_Task statement_
Write the records out again. Match them exactly.

[Source data]
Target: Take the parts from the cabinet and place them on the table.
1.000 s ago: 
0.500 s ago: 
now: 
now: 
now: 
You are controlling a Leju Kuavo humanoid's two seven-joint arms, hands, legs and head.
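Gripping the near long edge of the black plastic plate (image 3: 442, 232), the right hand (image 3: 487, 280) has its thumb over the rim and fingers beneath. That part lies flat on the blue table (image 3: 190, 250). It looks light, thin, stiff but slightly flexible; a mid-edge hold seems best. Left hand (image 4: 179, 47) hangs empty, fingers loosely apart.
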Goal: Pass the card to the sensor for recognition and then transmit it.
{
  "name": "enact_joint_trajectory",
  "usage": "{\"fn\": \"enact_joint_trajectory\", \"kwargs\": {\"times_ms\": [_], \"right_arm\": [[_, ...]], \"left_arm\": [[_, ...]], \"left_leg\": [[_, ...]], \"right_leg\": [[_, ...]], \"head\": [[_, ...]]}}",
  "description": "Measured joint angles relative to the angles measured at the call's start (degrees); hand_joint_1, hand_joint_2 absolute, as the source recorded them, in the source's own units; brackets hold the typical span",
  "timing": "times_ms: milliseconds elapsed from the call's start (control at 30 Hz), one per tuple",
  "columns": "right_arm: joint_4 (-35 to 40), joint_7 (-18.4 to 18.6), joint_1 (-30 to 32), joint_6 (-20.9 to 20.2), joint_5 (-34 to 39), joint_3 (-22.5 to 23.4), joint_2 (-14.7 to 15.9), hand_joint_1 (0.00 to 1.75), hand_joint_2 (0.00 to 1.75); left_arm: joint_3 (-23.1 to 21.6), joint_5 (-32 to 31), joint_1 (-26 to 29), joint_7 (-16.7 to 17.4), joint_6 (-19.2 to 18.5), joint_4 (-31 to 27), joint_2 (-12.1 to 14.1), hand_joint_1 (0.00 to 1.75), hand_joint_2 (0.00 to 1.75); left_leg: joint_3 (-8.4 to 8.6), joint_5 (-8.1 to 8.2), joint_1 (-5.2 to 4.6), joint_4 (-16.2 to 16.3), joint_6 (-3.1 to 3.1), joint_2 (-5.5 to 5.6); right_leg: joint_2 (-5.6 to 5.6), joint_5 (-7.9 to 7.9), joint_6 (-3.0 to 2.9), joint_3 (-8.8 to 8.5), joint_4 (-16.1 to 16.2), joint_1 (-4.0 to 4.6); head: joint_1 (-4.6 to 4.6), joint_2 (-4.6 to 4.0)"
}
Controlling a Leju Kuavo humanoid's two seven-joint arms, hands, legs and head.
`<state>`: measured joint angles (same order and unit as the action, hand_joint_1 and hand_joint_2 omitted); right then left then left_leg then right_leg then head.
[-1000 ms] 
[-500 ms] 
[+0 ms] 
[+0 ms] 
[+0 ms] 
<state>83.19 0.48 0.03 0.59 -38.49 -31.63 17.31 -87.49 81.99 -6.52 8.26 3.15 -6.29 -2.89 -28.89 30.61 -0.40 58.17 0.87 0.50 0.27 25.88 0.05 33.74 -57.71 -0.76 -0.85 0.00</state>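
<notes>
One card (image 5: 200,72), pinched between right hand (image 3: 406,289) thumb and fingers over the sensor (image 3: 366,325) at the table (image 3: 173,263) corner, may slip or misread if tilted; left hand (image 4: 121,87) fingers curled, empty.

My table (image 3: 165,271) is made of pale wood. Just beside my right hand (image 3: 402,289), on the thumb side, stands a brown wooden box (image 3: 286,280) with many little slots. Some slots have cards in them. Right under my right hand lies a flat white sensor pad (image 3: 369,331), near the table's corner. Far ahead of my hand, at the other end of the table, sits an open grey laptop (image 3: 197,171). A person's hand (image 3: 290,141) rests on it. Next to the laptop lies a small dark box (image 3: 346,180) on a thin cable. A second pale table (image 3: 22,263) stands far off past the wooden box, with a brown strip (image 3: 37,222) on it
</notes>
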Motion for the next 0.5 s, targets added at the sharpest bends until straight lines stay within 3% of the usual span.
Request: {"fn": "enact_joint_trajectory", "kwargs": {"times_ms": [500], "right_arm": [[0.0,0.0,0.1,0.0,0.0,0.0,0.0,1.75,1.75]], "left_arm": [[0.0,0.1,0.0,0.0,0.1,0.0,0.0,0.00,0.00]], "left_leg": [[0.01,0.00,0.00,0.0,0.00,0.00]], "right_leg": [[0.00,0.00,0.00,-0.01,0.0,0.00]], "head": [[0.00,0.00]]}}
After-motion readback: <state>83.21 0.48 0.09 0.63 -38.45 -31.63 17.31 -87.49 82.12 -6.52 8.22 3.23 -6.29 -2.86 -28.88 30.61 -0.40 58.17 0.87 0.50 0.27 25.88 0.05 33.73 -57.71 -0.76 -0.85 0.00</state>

_Finished task_
Target: Take the parts from the cabinet and place them on the table.
1.000 s ago: 
0.500 s ago: 
now: 
now: 
now: 
You are controlling a Leju Kuavo humanoid's two seven-joint arms, hands, legs and head.
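Gripping the near long edge of the black plastic plate (image 3: 442, 232), the right hand (image 3: 487, 280) has its thumb over the rim and fingers beneath. That part lies flat on the blue table (image 3: 190, 250). It looks light, thin, stiff but slightly flexible; a mid-edge hold seems best. Left hand (image 4: 179, 47) hangs empty, fingers loosely apart.
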Goal: Pass the card to the sensor for recognition and then transmit it.
{
  "name": "enact_joint_trajectory",
  "usage": "{\"fn\": \"enact_joint_trajectory\", \"kwargs\": {\"times_ms\": [_], \"right_arm\": [[_, ...]], \"left_arm\": [[_, ...]], \"left_leg\": [[_, ...]], \"right_leg\": [[_, ...]], \"head\": [[_, ...]]}}",
  "description": "Measured joint angles relative to the angles measured at the call's start (degrees); hand_joint_1, hand_joint_2 absolute, as the source recorded them, in the source's own units; brackets hold the typical span",
  "timing": "times_ms: milliseconds elapsed from the call's start (control at 30 Hz), one per tuple",
  "columns": "right_arm: joint_4 (-35 to 40), joint_7 (-18.4 to 18.6), joint_1 (-30 to 32), joint_6 (-20.9 to 20.2), joint_5 (-34 to 39), joint_3 (-22.5 to 23.4), joint_2 (-14.7 to 15.9), hand_joint_1 (0.00 to 1.75), hand_joint_2 (0.00 to 1.75); left_arm: joint_3 (-23.1 to 21.6), joint_5 (-32 to 31), joint_1 (-26 to 29), joint_7 (-16.7 to 17.4), joint_6 (-19.2 to 18.5), joint_4 (-31 to 27), joint_2 (-12.1 to 14.1), hand_joint_1 (0.00 to 1.75), hand_joint_2 (0.00 to 1.75); left_leg: joint_3 (-8.4 to 8.6), joint_5 (-8.1 to 8.2), joint_1 (-5.2 to 4.6), joint_4 (-16.2 to 16.3), joint_6 (-3.1 to 3.1), joint_2 (-5.5 to 5.6); right_leg: joint_2 (-5.6 to 5.6), joint_5 (-7.9 to 7.9), joint_6 (-3.0 to 2.9), joint_3 (-8.8 to 8.5), joint_4 (-16.1 to 16.2), joint_1 (-4.0 to 4.6); head: joint_1 (-4.6 to 4.6), joint_2 (-4.6 to 4.0)"
}
Controlling a Leju Kuavo humanoid's two seven-joint arms, hands, legs and head.
`<state>`: measured joint angles (same order and unit as the action, hand_joint_1 and hand_joint_2 omitted); right then left then left_leg then right_leg then head.
[-1000 ms] 
[-500 ms] 
[+0 ms] 
[+0 ms] 
[+0 ms] 
<state>83.19 0.48 0.03 0.59 -38.49 -31.63 17.31 -87.49 81.99 -6.52 8.26 3.15 -6.29 -2.89 -28.89 30.61 -0.40 58.17 0.87 0.50 0.27 25.88 0.05 33.74 -57.71 -0.76 -0.85 0.00</state>
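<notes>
One card (image 5: 200,72), pinched between right hand (image 3: 406,289) thumb and fingers over the sensor (image 3: 366,325) at the table (image 3: 173,263) corner, may slip or misread if tilted; left hand (image 4: 121,87) fingers curled, empty.

My table (image 3: 165,271) is made of pale wood. Just beside my right hand (image 3: 402,289), on the thumb side, stands a brown wooden box (image 3: 286,280) with many little slots. Some slots have cards in them. Right under my right hand lies a flat white sensor pad (image 3: 369,331), near the table's corner. Far ahead of my hand, at the other end of the table, sits an open grey laptop (image 3: 197,171). A person's hand (image 3: 290,141) rests on it. Next to the laptop lies a small dark box (image 3: 346,180) on a thin cable. A second pale table (image 3: 22,263) stands far off past the wooden box, with a brown strip (image 3: 37,222) on it
</notes>
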Motion for the next 0.5 s, targets added at the sharpest bends until straight lines stay within 3% of the usual span.
Request: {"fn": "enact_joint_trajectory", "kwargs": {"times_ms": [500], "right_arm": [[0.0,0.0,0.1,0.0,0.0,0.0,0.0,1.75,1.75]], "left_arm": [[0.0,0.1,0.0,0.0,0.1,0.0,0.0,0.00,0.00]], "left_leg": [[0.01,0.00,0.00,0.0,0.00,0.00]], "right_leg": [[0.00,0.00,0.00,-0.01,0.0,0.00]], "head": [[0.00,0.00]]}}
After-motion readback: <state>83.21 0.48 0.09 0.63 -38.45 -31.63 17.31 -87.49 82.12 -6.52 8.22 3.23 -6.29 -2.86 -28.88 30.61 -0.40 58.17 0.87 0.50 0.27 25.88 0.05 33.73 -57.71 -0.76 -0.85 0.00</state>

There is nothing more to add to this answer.